Data Management and Mining Lab

Spatial Data Mining

Spatial data mining is the branch of data mining that deals with spatial (location) data. Consider a map of the city of Vancouver containing various natural and manmade geographic features, and clusters of points (where each point marks the location of a particular house). The houses might be noteworthy because of their size, their historical interest, or their current market value. Clustering algorithms exist to assign each point to exactly one cluster, with the number of clusters being defined by the user.

Clustering is a technique that is quite useful in spatial data mining applications. It divides the initial set of objects into a number of non-overlapping subsets, in order to identify classes or groups of objects whose locations (in some k-dimensional space) are close to each other. This requires a suitable similarity function. Euclidean distance is a natural choice of similarity function for spatial data mining. There are many clustering approaches (e.g., hierarchical, partitioning, k-means, k-medoids), and we add that efficiency is very important if the clusters contain many points.

One area of our research identifies spatial relationships between clusters and features. For example, some of the houses in a particular cluster may border a major park or may be near some important geographic feature(s). The objective is to identify likely relationships. The information is ranked, so that qualitative information is presented first. For example, trivial information such as "50% of the houses (in a particular cluster) are within 5 kilometres of an elementary school" is not very interesting because there are many schools in a major city. It is much more interesting to note that "64% of the houses are within 500 metres of John Oliver High School" or that "22% of the houses border Queen Elizabeth Park". Such information could be of value to realtors, investors, or prospective home buyers; however, the techniques employed can also apply to other spatial applications (e.g., satellite images, photographs, oil and gas exploration).

Given a cluster of houses, how can we tell which features are close?
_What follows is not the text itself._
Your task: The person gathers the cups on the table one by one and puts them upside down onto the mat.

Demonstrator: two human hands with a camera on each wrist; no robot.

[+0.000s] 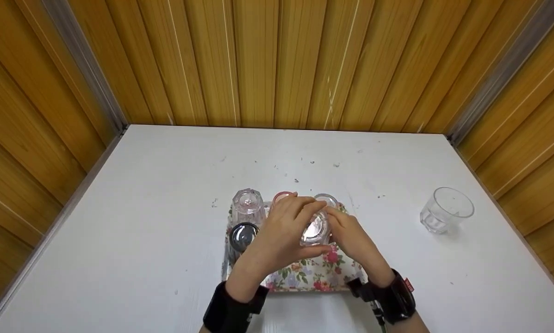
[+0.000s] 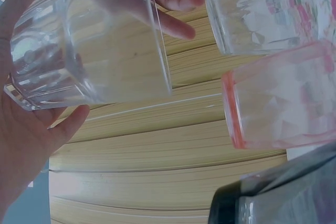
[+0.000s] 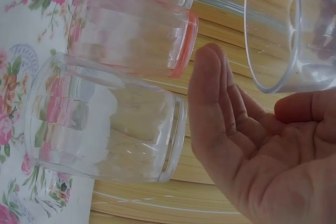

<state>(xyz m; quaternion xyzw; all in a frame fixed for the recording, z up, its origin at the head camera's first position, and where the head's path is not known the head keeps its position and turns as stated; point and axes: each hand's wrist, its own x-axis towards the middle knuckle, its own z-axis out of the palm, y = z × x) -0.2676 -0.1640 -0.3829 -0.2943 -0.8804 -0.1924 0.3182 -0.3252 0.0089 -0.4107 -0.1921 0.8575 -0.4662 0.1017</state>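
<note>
My left hand (image 1: 288, 226) holds a clear glass (image 2: 105, 45) over the front half of a floral tray (image 1: 300, 280). The glass is mouth down, its round base (image 1: 316, 229) facing up in the head view. My right hand (image 3: 268, 135) is beside the glass, fingers slightly bent and thumb near the rim; whether it touches the glass I cannot tell. Behind the hands on the tray stand a pink glass (image 3: 131, 30) and a clear faceted glass (image 3: 105, 124). At the tray's left are another clear glass (image 1: 248, 206) and a dark glass (image 1: 243, 237).
A clear tumbler (image 1: 445, 210) stands mouth up on the white table (image 1: 133, 222), well to the right of the tray. Wood-patterned walls (image 1: 277, 64) enclose the back and both sides of the table.
</note>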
This problem is not trivial. There may be tens of thousands of features to consider and the input features can vary significantly from user to user. Furthermore, many map datasets are represented in free format without accompanying indexes. We need to be able to detect relationships among large numbers of objects without incurring significant overhead.

Aggregate Proximity Relationships

One area of our research involves the problem of efficiently determining aggregate proximity relationships in spatial data mining. We mention the word "aggregate" because most clusters are unlikely to have a uniform distribution of houses. It makes sense to assign a greater weight to houses nearer a relevant feature's boundary. This is a form of nearest neighbour search. Although index structures exist to provide fast look-up, significant pre-processing is required (e.g., O(n log n) for tree structures or O(k**2 n log n) for order-k Voronoi Diagrams to find the k nearest neighbours). Such pre-processing makes index construction questionable in a data mining context because the number of features (n) can be very large.

We have implemented a (small constant) linear time algorithm (Algorithm CRH) to find approximate proximity relationships using filtering, memoization, buckets, and selection. Our filtering approach is based on approximations to the features and clusters via successive convex approximations (i.e., circles, rectangles, and convex hulls). We do not require the use of indexes, and have shown that excellent performance can be obtained on large ad hoc datasets, without constructing indexes. Our approach supports scalability and incrementality, both of which are important properties in spatial data mining.

Concept Generalization

This area of research expands on our work involving aggregate proximity relationships. Given n input clusters, we want to associate the clusters with classes of features (e.g., educational institutions which in turn may be comprised of grade schools and post-secondary institutions ... and grade schools which may be comprised of public and private institutions ... and private grade schools which may be comprised of boys' schools and girls' schools). Specifically, we want to find classes of features that are in close proximity to most (or all) of the clusters. For example, if 2 of 3 clusters are close to girls' private schools, and the other cluster is close to a boys' private school, then we can generalize these observations to the fact that all 3 clusters are close to some private grade school. Alternatively, given two input clusters, we want to find discriminating classes of features that distinguish one cluster from the other.

We have proposed two algorithms that use concept generalization to find such classes of features:

Algorithm GenCom, which is used to extract commonalities. For example, if n expensive housing clusters are given as input, GenCom may discover the general pattern that they are all very close to the shoreline. Moreover, using concept generalization, GenCom considers not only individual features, but also classes of features in pattern extraction. For instance, while it may not be true that every input cluster is close to one particular golf course, GenCom may find out that each cluster is close to some golf course -- not necessarily the same one.
Algorithm GenDis, which is used to find "discriminating" classes of features that distinguish one cluster from another. For example, if an expensive housing cluster and a poor housing cluster are given as input, GenDis may find that "golf course" and "police station" are discriminators, in that while the expensive housing cluster is close to a golf course, the poor housing cluster is not, and that while the poor housing cluster is close to a police station, the expensive cluster is not.

Boundary Shape Matching

We are researching a specific property in knowledge discovery among spatial objects -- namely that of partial boundary shape matching. As above, our focus is on mining spatial data, whereby a large number of objects called features (represented as polygons) are compared with one or more point sets called clusters. Specifically, a cluster of points is compared to a large number of natural or man-made features to detect partial or total matches of the facing boundaries of the cluster and feature. We use a geometric construct called an alpha-shape to characterize the "shape" of an arbitrary cluster of points, thereby getting a set of edges denoting the cluster's boundary. Our work results in an approach for detecting a boundary shape match between the facing curves of the cluster and feature. Furthermore, the value of such a match can be quantified.